Don't let the appearance fool you. Probably the best fish and chips I have ever had, made with incredibly fresh snapper and the lightest of seasoned bread crumb coatings. A very good salad and quite friendly service. As I was paying my bill the waitress asked where I was headed:

SK - I'm riding to Gold Beach.
Waitress - 27 miles....27 haaard miles.
SK - (I looks up from my wallet) Hard?
Waitress - Yeah, lots of hills; especially the switchbacks in Humbug Park.
SK - (Humbug Park? Really?) Oh, ok. Thanks.

Just as was the case of my concerns about crossing the coastal range, however, this warning turned out to be all bark and no bite.

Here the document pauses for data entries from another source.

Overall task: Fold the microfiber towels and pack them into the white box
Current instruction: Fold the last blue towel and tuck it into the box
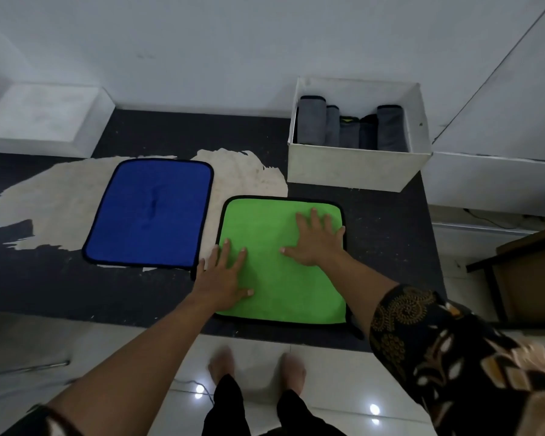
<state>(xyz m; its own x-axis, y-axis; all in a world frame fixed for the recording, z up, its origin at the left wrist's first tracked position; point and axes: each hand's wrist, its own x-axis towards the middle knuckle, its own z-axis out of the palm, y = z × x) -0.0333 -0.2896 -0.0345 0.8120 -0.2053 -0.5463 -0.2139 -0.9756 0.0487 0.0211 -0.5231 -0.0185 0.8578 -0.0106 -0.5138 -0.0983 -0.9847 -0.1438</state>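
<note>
Both flat, fingers spread, holding nothing: left grip (225,278) and right grip (315,240) press the green towel (283,297) at the front edge of the tabletop (387,215). Uneven pressure could skew the fold, and the white box (353,171) looks crowded.

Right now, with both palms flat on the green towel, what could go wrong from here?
1. The green towel lies with its near edge close to the table front; a fold pulled toward the body might drag it off.
2. The left hand sits right by a corner of the blue towel; an outward sweep could shift it.
3. The white box already holds a row of folded grey towels; a loose fold may not fit.
</note>
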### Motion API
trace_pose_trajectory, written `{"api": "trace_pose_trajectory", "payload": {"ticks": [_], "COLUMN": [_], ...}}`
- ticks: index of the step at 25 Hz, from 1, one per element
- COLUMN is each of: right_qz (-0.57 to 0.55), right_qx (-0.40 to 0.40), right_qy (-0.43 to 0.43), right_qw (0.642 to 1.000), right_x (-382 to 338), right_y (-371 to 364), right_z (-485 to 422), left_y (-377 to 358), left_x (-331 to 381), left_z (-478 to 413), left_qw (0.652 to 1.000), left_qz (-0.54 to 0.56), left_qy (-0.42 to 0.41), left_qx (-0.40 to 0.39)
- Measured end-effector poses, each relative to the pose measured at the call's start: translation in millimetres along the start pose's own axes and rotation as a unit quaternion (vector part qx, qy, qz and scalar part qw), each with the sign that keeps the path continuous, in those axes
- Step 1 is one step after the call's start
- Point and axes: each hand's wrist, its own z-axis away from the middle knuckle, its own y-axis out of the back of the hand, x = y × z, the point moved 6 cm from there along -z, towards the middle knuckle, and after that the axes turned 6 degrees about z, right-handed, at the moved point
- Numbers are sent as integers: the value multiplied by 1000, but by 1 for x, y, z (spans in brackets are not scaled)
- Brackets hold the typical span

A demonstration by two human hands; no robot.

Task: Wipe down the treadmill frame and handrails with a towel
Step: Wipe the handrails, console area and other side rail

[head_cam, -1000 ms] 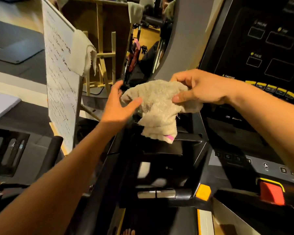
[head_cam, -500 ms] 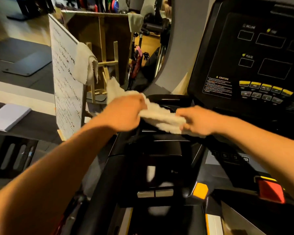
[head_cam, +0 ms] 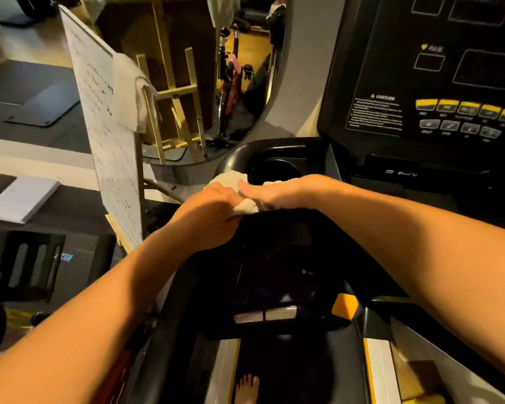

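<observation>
A cream towel (head_cam: 229,179) is bunched between both hands on the black treadmill frame (head_cam: 274,249), just in front of the round cup holder (head_cam: 277,170). My left hand (head_cam: 207,214) grips the towel's left side with curled fingers. My right hand (head_cam: 274,192) lies on the towel's right side, thumb against the left hand, and holds it down on the frame. Most of the towel is hidden under the hands. The console (head_cam: 438,71) with yellow buttons stands at the upper right.
A whiteboard (head_cam: 105,132) on a wooden easel (head_cam: 175,106), with a white cloth (head_cam: 131,94) draped over it, stands close at the left. A white notepad (head_cam: 21,198) lies at the far left. A bare foot (head_cam: 247,389) stands on the belt below.
Both hands brought the towel down from the air onto the frame and drew together, bunching it. The view has moved closer to the console.
</observation>
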Motion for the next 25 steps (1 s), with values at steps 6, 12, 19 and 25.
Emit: {"api": "trace_pose_trajectory", "payload": {"ticks": [6, 12, 19, 25], "right_qz": [207, 354, 361, 185], "right_qx": [23, 238, 121, 131], "right_qy": [-74, 27, 113, 104], "right_qw": [975, 904, 918, 968], "right_x": [29, 46, 46, 14], "right_y": [29, 28, -61, -94], "right_z": [50, 93, 122, 114], "left_y": [-32, -37, -92, -99], "left_x": [27, 22, 79, 84], "left_z": [-34, -40, 120, 158], "left_qw": [992, 983, 989, 976], "left_qz": [8, 52, 69, 123], "left_qy": [96, 140, 85, 164], "left_qx": [-77, -106, -103, -68]}}
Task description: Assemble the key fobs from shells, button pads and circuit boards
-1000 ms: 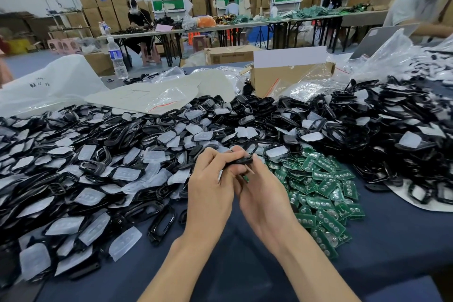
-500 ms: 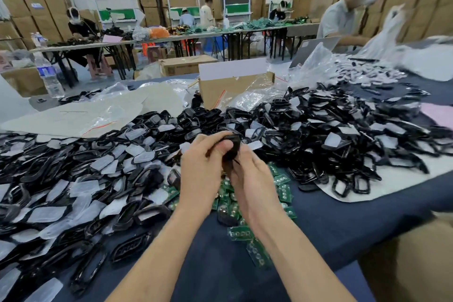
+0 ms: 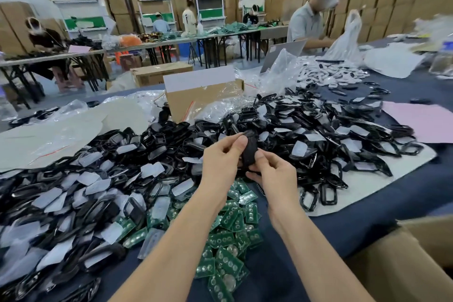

The ride was actually quite easy and remarkably beautiful as the weather had changed much for the better and the Oregon Coastal Highway finally made its way back to the coast. For the previous 100 miles I had only seen glimpses of the ocean. Now it was a steady companion and looked like this:


But it wasn't all spectacular natural beauty. There were also serious educational opportunities along the way!

When Dinosaurs Ruled Oregon! Note the green eyes.

Shortly after passing this display I arrived in Gold Beach and grabbed a room at the Ireland Rustic Cabins - highly recommended with great rustic rooms, fireplaces and balconies with full on ocean views all for $100/night.

It's all downhill                                        Evening View of Gold Beach


1 comment:

  1. Cycling tips from a waitress?! Well now we all know that's about as reliable as stock tips from the shoeshine boy! At least she erred in your favor.